▸ Exercise details
Please transcribe the data exactly as shown, skipping the images.
=-=-=
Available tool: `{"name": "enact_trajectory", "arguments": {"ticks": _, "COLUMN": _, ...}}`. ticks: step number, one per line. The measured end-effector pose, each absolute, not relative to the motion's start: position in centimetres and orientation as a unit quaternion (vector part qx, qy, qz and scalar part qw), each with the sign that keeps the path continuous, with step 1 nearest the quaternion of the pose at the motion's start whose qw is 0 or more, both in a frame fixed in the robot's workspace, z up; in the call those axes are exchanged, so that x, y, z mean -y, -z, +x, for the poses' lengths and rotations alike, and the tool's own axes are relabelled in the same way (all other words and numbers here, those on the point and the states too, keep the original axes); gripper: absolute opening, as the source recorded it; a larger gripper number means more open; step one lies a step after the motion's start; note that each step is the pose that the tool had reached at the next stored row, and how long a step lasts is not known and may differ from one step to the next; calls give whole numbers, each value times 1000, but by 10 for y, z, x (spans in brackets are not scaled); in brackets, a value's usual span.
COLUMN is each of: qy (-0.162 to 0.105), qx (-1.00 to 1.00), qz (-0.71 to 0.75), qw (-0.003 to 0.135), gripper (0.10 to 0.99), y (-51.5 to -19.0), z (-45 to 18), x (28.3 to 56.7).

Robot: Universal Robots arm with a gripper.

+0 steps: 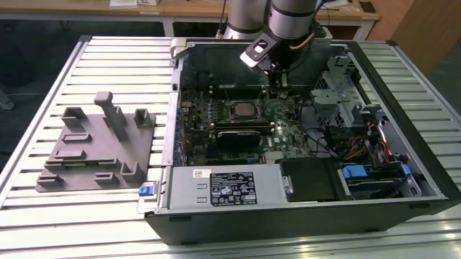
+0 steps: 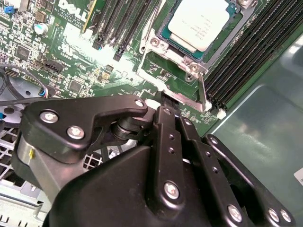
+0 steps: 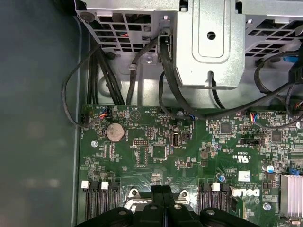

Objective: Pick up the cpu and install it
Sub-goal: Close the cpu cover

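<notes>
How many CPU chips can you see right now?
1. The cpu sits in the socket on the motherboard inside the open case; the gripper is just beside the socket. The arm may hide others.

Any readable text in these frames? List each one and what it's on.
White label on the large silver box: print too small to read.
Green motherboard: white silkscreen and a logo; fine print too small to read.
Small silvery square cpu: faint top print, unreadable.
</notes>
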State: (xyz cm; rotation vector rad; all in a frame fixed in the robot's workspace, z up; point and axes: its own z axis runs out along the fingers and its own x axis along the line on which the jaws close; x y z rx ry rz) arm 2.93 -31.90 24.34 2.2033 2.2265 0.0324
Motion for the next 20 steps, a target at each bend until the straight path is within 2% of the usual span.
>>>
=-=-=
▸ Solution for this task
Available tool: `{"name": "enact_trajectory", "arguments": {"ticks": _, "COLUMN": _, ...}}`. ticks: step number, one per line. The measured end-effector pose, each absolute, not relative to the motion's start: position in centimetres and orientation as a unit quaternion (vector part qx, qy, qz and scalar part qw), each with the sign that keeps the path continuous, with step 1 nearest the quaternion of the pose at the motion's start whose qw is 0 or more, both in a frame fixed in the robot's workspace, z up; in the call those axes are exchanged, so that x, y, z mean -y, -z, +x, for the poses' lengths and rotations alike, and the tool's own axes are relabelled in the same way (all other words and numbers here, those on the point and the states too, keep the original axes); gripper: absolute opening, as the source recorded it; a larger gripper number means more open; step one lies a step after the motion's start; note that each step is the pose that the tool had reached at the next stored row, and how long a step lasts is not known and may differ from one step to the next; calls give whole numbers, each value times 1000, but by 10 for y, z, x (spans in brackets are not scaled); in brackets, a value's usual span.
COLUMN is each of: qy (-0.162 to 0.105), qx (-1.00 to 1.00), qz (-0.71 to 0.75), qw (-0.003 to 0.135), gripper (0.10 to 0.99), y (-51.5 to -19.0), z (-45 to 18), x (28.3 to 56.7).

Robot: Universal Robots arm with a gripper.

+0 steps: 
+0 steps: 
+0 steps: 

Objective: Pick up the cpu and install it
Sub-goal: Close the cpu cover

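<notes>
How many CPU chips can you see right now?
1. The cpu sits in the socket on the motherboard inside the open case; the gripper is just beside the socket. The arm may hide others.

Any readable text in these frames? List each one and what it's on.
White label on the large silver box: print too small to read.
Green motherboard: white silkscreen and a logo; fine print too small to read.
Small silvery square cpu: faint top print, unreadable.
</notes>
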State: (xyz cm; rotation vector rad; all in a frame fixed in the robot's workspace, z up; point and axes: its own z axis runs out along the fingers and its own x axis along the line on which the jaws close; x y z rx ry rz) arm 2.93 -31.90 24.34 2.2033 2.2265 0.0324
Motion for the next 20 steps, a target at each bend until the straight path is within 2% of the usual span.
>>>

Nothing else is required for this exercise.